Chorioretinal dystrophy, hypogonadotropic hypogonadism, and cerebellar ataxia: Boucher-Neuhauser syndrome due to a homozygous (c.3524C>G (p.Ser1175Cys)) variant in PNPLA6 gene

Abstract

Purpose: The current study aims to raise awareness of Boucher - Neuhauser syndrome (BNHS) that occurs as a rare phenotype due to biallelic pathogenic variants in the PNPLA6 gene.

Methods: Detailed family histories and clinical data were recorded. Whole exome sequencing was performed and co-segregation analysis of the family was done by sanger sequencing. Also, review of 28 molecularly confirmed patients with BNHS from the literature was evaluated.

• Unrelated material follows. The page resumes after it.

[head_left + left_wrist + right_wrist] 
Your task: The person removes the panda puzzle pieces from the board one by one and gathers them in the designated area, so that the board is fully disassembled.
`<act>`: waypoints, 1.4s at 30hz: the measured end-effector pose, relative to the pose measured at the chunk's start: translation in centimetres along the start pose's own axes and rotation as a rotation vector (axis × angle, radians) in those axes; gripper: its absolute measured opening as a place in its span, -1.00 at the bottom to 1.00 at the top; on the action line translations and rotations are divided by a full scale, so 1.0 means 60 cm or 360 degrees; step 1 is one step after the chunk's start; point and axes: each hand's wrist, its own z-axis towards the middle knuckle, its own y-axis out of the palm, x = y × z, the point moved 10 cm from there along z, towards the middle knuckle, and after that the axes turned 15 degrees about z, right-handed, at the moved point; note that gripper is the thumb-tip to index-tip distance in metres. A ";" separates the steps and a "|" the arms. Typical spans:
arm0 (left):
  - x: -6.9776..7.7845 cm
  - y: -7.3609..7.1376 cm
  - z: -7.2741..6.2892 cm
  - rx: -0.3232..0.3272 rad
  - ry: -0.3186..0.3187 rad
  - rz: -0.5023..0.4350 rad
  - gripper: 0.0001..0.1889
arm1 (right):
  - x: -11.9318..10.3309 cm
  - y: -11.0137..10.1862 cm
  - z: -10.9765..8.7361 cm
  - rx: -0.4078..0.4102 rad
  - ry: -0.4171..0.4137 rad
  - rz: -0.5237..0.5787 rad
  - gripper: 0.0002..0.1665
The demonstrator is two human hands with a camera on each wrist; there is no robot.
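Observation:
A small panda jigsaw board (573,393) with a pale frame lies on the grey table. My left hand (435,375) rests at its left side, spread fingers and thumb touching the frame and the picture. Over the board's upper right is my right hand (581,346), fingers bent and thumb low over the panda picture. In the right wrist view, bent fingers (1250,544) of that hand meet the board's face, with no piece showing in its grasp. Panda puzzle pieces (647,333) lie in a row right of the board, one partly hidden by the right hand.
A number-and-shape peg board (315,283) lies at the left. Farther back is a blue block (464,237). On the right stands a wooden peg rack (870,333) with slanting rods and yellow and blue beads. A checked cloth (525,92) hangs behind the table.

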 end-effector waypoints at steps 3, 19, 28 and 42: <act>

Results: We identified a missense homozygous variant (c.3524 C > G (p.Ser1175Cys)) in the PNPLA6 gene, which explains the phenotype of the patient and neurologic, ophthalmologic, endocrine, and genetic evaluations established a diagnosis of BNHS. Symptoms, ethnicity, clinical and genetic findings of 28 molecularly confirmed patients with BNHS from the literature were also presented.

Conclusion: We present the main findings of a Turkish family with BNHS together with detailed clinical and genetic profiles of patients diagnosed as BNHS that have been molecularly confirmed in the literature so far.